I don’t know what the alternative to capitalism, or consumerism is; which is not the same as saying ‘there is no alternative’, nor that our taken-for-granteds shouldn’t be interrogated.  As for the naturalness, well, I’m not sure what that is.  And I’m not sure that we really do want naturalness, at least not in its entirety.  Most of us want to keep bits of fake, if we can.  Fake sex, for example, i.e. the kind that doesn’t do what it ought naturally to do, and produce babies: the kind mediated by modern contraception.  Fake life, the kind that’s propped up by modern medicine.

We have to decide which bits of naturalness – and of today in general – we want and which bits we don’t and the difficulty here is that it’s different for different people.  One person’s nirvana might be something that looks pretty much like today, but catch-free: a carbon-free, calorie-free, animal-free all-you-can-eat buffet in the world’s shiniest shopping mall.  Maybe that’s possible – humans have a knack of pulling techno-rabbits out of hats – but if it is, for many environmentalists, me included, that’s a description of hell.  The arguments aren’t really about carbon, or water, or biodiversity, or bodily health; they’re about my idea of fun versus yours.  The fear of many environmentalists isn’t really that we can’t have it all, environmentally and materially speaking; but that we can.  Perhaps this is what we should be talking about.

So.  I am sticking to my 5:2 veganism, in full knowledge that this is a totally inadequate response to a poorly defined problem, acknowledging my biases, extremely confused, but hoping for a bit more balance and honesty in our discussions about food. 


We're keen to hear your thoughts and comments. To join the conversation, either send a message to the FCRN's Google Group (join here) or use the comments form below.


JoJo Head's picture
Submitted by JoJo Head (not verified) on

Such a fantastic blog Tara, you perfectly encapsulate the daily struggle of living in a world surrounded by choices that are not black and white, and finding a need to justify all this greyness in my decision making - to an audience of people who revel in the black and white! It can be exhausting, but is ultimately worth it! I'm based in Oxford now at Earthwatch and working on Sustainable Agriculture so hope our paths might cross again in the near future.

Dick Morris's picture
Submitted by Dick Morris (not verified) on

Really excellent blog; lays bare a whole range of issues that need exposing.  As a one-time agricultural scientist working on grass and grazing animals, my prejudices were mercilessly exposed.  The key difficulty seems to be the persistence of binary choices - meat versus no meat etc., but maybe that is an inherent part of human nature.  Every individual seems to want a simple, binary yes-no answer, and worryingly, there seems to be an increasing desire to impose that answer on everyone else, as witness the fiasco of the Brexit referendum.  The analysis in the blog is excellent, but maybe where it fails is that is points to reasonable compromise as being necessary, and somehow, that seems to be completely unfashionable.  Maybe we just have to wait for fashion to swing (back?) to a more collaborative society.  Assuming humanity has the time to wait.

Greg Hart's picture
Submitted by Greg Hart (not verified) on

Great article, Thank you for your honesty and openness, it is refreshing.
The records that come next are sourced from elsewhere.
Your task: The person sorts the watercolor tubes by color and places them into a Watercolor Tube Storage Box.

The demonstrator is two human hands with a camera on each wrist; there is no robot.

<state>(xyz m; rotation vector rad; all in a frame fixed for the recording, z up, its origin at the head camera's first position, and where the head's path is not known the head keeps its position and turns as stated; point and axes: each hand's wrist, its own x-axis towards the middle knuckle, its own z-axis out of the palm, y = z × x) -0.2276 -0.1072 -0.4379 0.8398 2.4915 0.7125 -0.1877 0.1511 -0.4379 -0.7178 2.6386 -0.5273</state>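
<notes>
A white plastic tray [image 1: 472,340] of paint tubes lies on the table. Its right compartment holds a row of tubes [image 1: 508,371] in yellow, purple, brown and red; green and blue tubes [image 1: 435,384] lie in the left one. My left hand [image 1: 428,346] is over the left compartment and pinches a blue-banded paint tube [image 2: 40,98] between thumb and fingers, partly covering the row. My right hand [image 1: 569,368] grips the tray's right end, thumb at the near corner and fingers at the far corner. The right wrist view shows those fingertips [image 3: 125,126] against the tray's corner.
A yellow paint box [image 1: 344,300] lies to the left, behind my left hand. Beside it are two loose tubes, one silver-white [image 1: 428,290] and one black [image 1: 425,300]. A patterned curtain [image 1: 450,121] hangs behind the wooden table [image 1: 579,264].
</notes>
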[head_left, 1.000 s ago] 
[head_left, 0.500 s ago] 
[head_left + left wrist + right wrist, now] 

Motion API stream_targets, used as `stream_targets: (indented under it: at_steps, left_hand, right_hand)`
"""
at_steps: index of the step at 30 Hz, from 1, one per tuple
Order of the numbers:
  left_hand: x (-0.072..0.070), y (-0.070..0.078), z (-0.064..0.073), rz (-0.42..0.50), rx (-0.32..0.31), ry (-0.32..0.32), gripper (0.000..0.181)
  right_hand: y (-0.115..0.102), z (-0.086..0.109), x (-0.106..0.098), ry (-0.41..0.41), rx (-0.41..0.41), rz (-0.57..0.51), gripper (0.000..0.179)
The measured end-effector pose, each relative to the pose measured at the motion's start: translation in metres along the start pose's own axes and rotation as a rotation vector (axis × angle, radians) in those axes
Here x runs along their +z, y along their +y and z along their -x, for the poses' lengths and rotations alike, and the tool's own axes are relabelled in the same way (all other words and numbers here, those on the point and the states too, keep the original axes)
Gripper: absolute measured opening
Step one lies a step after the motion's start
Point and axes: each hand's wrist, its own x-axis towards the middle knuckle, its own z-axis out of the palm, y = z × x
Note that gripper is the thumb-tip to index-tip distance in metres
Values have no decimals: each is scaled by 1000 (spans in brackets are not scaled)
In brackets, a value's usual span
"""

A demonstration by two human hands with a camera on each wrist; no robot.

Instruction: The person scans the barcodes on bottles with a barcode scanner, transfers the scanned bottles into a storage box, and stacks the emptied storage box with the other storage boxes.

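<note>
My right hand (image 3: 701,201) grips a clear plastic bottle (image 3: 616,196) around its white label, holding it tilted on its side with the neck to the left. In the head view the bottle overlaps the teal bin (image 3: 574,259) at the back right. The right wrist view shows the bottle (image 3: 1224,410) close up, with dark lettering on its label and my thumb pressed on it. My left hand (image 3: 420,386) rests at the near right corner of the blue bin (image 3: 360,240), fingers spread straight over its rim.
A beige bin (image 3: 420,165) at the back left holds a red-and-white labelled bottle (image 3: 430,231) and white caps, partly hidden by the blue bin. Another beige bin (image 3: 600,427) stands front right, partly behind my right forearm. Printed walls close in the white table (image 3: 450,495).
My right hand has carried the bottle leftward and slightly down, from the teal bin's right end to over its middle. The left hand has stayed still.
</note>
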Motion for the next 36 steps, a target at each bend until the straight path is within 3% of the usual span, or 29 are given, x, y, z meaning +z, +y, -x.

I am a sheep and beef farmer in New Zealand and use nature as my guide to caring for the land and growing food for people. Nature is diverse and our food supply should be too. Nature is not the same everywhere so our food systems will not be the same all over the world. We now can measure and monitor the effects of our food production systems. It must be energy efficient (fueled by the sun ideally), It must sequester carbon into the soil. Our farms must be increasing biodiversity, trees, birds, insects and soil micro organisms. Clean water running off our land is a result of a healthy eco system. Here's a short film to show what this looks like at Mangarara in New Zealand "Restoring Paradise"

Annie Leymarie's picture
Submitted by Annie Leymarie (not verified) on

Tara is making the conscious and informed decision to eat dairy (and eggs) five days a week but no meat ever. I would love to know her reasons to ditch meat but keep dairy. She writes that this is "manageable". On what ground: taste? convenience? social acceptance? health? cost? The "manageable" implies a compromise so I'd love to know her environmental thinking behind her decision. There is one very articulate (mostly heath) expert whose opinions I also value and he too explains he's not a vegan, but writes: "Argue against veganism if you choose, but concede it is because you like - or are selling - cheese, or meat. Other arguments are mostly just so much baloney" ( He also writes elsewhere: "Taste buds are adaptable little fellas. When they can't be with foods they love, they learn to love the foods they're with" - showing that dietary habits are not really per se a genuine obstacle to any change (  Yes the issues are messy and complex but the more we understand what motivates people who have the most information, the better we can make our own decisions. 

Anonymous's picture
Submitted by Anonymous (not verified) on

Actually, methane’s not the problem we thought it was; methane’s temporary, actually methane’s natural.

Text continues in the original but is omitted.